Going to be a Long Day
Session: 2019-02-04
From where the last account ended — Taeon sitting quietly with his options, the Fusion Queen's map in hand, the stack of open questions in order — things began to move.
The party had a new member. Qwitch: capable, present, practical in the way that useful people tend to be in crisis environments. The records don't give much more than the name from this period. What they do give is a description of something beginning to take shape — the group dynamic clarifying. People who had been in proximity starting to function as something more. Different angles on the same problem, beginning to trust each other's directions.
There was also, at some point, a bluff.
I have not been able to establish exactly what was said or by whom. What the accounts agree on is: someone said something bold. The kind of thing that could have gone very wrong, in a situation where very wrong could mean permanent. It did not go wrong. But it was, by all reports, a tight moment.
— I do not know if Taeon was the source. The voice does not fit what I know of him. But he was present, and the margin was narrow enough that everyone in the room would have felt it.
The corporations were pressing.
The Acreon and the drift rock had accumulated obligations by this point — pressure points where institutional interest became personal demand. There was a Starfinder insignia in it. A black piece of paper. The shape of something being asked that had not yet fully declared itself. Taeon noted this. He filed it with the other open questions and kept moving.
The stack was growing. This was, in retrospect, a characteristic feature of this period in his work: the accumulation of pressures, none yet resolved, each adding weight to the one beneath it.
They came to the Eoxan diplomatic station.
He looked at what was waiting, and said — this is one of the few direct quotes from him that day — Going to be a long day.
He was correct.
The Ambassador's name was Gevelarskanor. Elebrian: which is to say, a member of a people who had once faced extinction and answered it with transformation. Forced to change to survive. That phrase appears in Taeon's notes without annotation, as though it required none. He had studied adaptation. He understood that survival did not always present in familiar shapes.

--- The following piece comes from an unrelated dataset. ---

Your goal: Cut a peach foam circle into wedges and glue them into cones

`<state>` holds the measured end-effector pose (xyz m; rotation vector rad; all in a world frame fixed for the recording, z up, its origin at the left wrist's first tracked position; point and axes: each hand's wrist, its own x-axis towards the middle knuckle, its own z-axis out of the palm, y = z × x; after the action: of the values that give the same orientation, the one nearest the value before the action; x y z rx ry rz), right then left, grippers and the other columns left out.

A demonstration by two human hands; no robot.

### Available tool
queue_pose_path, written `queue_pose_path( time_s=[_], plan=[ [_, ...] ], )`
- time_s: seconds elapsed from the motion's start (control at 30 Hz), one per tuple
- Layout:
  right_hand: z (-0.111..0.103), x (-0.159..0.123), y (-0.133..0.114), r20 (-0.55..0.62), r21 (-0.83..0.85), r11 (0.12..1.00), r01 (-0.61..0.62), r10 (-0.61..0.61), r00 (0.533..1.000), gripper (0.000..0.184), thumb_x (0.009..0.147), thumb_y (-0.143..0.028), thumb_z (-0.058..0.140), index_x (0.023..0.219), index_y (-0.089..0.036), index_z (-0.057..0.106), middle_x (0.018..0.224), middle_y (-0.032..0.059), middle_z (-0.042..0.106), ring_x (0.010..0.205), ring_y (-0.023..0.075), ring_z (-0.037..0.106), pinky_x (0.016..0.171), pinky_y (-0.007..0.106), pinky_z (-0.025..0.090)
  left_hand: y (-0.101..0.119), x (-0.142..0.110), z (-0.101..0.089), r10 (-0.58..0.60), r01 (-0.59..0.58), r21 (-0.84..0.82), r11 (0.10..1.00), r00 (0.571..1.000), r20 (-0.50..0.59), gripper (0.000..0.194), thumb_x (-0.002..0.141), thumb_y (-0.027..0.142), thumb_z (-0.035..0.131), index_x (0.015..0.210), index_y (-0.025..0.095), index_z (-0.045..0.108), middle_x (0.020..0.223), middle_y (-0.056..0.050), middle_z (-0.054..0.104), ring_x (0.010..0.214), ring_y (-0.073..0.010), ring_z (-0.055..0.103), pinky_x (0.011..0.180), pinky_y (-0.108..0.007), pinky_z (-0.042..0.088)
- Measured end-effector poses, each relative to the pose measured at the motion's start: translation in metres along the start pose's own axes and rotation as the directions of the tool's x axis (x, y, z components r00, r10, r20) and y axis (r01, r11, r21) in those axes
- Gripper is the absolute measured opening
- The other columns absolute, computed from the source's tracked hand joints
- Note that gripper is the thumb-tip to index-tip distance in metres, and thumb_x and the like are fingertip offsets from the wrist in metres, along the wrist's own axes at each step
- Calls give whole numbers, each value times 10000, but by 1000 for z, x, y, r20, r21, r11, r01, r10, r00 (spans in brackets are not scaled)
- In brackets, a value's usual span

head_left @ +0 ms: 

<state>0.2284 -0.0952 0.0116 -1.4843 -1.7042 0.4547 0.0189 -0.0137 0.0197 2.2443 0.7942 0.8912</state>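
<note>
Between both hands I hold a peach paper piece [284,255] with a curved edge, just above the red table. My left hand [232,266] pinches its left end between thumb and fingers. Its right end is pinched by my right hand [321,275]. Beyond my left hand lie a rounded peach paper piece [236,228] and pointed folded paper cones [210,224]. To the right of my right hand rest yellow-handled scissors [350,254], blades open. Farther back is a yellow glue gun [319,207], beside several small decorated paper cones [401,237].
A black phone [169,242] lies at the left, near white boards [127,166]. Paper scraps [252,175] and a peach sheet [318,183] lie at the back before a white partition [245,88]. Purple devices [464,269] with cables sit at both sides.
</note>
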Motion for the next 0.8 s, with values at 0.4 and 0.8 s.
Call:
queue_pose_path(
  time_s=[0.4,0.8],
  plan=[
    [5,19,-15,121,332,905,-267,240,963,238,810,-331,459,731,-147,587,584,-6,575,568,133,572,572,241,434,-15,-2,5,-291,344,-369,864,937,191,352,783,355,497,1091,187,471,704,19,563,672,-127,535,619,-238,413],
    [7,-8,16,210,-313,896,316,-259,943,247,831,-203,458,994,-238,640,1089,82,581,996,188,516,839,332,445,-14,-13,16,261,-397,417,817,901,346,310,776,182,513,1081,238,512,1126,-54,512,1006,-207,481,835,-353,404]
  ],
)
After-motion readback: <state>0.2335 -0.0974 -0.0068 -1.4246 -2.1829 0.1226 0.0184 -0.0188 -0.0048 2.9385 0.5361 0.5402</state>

The robes were purple and yellow. The skull was elongated — the defining characteristic of the elebrian form, a modification that went deeper than cosmetic. Across the figure, markings glowed: something between insignia and identity, holding the station's ambient light and giving it back in a different register. At the edges of the room, floating in the unhurried way of things that do not breathe, were skeletons.
Attendant. Not threatening. Patient in the way that only certain kinds of patience can be.

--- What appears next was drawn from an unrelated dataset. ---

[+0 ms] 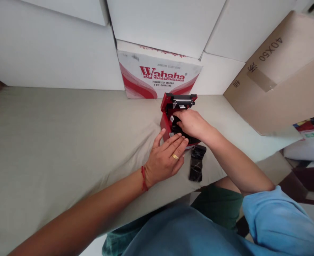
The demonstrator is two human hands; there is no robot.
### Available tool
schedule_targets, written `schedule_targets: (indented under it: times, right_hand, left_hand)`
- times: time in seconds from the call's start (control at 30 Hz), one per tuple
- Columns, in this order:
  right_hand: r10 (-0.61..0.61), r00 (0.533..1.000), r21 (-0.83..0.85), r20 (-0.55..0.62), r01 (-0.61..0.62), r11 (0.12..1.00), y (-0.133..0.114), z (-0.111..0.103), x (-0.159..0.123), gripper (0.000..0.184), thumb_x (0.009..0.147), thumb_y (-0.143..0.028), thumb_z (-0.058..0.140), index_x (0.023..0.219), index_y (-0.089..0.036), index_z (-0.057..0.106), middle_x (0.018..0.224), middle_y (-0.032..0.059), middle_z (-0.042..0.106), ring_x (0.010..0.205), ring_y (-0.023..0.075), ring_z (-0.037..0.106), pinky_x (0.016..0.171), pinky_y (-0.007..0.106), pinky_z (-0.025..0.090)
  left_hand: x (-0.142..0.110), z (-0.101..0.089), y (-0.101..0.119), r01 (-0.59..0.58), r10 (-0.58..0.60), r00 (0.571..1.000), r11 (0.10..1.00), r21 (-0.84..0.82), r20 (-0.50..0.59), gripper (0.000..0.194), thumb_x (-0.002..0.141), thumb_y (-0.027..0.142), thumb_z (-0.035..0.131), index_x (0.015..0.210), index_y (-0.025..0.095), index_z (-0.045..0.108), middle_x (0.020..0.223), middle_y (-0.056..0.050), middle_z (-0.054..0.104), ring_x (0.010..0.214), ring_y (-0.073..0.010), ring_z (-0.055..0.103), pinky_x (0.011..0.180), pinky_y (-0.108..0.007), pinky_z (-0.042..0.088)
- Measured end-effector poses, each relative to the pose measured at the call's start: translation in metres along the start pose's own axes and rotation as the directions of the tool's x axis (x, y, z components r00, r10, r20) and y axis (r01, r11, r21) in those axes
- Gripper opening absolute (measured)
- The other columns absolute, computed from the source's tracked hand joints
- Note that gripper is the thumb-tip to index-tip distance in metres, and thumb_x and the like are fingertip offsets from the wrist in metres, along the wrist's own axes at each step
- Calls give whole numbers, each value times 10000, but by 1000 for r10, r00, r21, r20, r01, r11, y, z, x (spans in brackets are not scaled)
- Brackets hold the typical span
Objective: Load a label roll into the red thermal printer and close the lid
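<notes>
Head view showed the left hand (167,156) nearly flat, fingers together and thumb spread, against the near edge of the red device (165,124) (lid raised), while the right hand (190,122) reached inside, fingers bent, grip unclear.

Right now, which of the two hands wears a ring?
The left hand wears a gold ring; the right hand, reaching into the open red machine, shows none.

Red case (165,124) with black inside, right by the left hand (167,158); crumpled black wrapper (196,164) beside that hand, beige sheet (66,142) all around, plain, and red-and-white Wahaha carton (161,76) beyond!
</notes>
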State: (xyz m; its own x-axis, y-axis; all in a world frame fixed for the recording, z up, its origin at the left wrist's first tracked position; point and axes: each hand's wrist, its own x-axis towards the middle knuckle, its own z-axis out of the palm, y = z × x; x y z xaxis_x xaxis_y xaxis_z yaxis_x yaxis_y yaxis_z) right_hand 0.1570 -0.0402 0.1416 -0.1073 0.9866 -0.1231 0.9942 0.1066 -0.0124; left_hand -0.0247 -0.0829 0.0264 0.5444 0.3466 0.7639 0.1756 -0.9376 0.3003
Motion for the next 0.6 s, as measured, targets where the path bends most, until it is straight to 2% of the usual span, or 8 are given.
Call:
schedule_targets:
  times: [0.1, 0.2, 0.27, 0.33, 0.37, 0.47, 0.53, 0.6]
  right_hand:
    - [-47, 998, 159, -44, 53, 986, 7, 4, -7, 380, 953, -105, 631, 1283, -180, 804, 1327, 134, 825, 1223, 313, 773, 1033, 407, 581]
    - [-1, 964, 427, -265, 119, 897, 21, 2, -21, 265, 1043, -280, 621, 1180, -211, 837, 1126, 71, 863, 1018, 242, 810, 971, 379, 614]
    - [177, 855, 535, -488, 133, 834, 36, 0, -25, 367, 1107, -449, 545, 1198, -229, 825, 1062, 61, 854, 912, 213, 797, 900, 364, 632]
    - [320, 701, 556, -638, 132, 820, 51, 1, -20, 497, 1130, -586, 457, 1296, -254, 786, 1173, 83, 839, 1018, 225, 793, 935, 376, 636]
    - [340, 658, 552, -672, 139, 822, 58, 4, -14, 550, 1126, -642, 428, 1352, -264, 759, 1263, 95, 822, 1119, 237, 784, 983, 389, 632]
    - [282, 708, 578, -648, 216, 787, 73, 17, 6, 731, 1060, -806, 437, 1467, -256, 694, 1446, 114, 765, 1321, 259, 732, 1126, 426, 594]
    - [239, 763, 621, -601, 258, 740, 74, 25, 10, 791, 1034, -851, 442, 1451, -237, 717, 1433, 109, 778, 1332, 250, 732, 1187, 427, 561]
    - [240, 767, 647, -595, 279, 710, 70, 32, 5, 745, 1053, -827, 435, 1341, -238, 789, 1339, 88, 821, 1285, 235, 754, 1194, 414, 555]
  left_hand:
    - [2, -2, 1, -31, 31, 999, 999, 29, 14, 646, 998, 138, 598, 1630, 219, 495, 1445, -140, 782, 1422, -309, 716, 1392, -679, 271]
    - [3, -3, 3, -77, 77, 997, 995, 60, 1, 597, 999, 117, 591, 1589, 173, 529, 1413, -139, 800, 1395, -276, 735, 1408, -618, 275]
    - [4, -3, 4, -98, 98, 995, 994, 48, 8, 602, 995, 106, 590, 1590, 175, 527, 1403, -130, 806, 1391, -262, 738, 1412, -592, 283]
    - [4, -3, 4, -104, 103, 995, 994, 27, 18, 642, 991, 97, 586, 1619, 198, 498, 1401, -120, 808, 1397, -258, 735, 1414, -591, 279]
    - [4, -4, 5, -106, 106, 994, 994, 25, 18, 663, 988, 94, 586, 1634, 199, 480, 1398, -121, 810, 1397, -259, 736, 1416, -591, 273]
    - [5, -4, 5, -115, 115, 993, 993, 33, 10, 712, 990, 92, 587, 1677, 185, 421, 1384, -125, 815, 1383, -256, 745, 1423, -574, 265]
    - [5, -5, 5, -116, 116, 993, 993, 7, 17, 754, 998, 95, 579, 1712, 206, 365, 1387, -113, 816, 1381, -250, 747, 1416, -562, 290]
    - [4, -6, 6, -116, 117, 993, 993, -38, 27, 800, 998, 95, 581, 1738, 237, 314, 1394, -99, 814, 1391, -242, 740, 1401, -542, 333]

Gevelarskanor was the head of the Eoxan diplomatic station. An equal citizen of the Pact Worlds. A representative of a place where the dead governed, and where that governance had produced something that could sit across a table from you and speak.
What passed between them — what was asked, what was answered — is not recorded in detail. What is clear is that Taeon was present for all of it, and that he brought the same patient ecological attention to an elebrian diplomat as he had brought to a docking bay and a small pub and a grocery store that was not quite a grocery store.
This is the thing I would ask you to carry away from his example: the attention was not selective. It did not shut down in the presence of the unfamiliar. It expanded.
There was, at some later point, beer in a bucket.
I say this plainly because it matters. The session had included a near-fatal bluff and the full presence of the Eoxan undead. They were permitted to laugh.
It was a brief forgetting — a few hours in which the older weights, the losses that had brought each of them to this investigation, lifted from the room.
Taeon had carried his losses the whole session in the way he always carried things: present, unremarked, available but not on display. I do not know whether he laughed. I know he was there. I think, for a person who moved through the world as carefully as he did, being there was its own kind of participation.
The questions were still open, the Acreon crew still missing, the Fusion Queen still waiting. But the records from this point forward describe a person with slightly more range than before. More room. The kind of thing that happens when you are tested and find yourself holding.
He had predicted a long day. He had been right. And he had gotten through it, which was also, in its way, a kind of answer.
The next account will tell you what he did with it.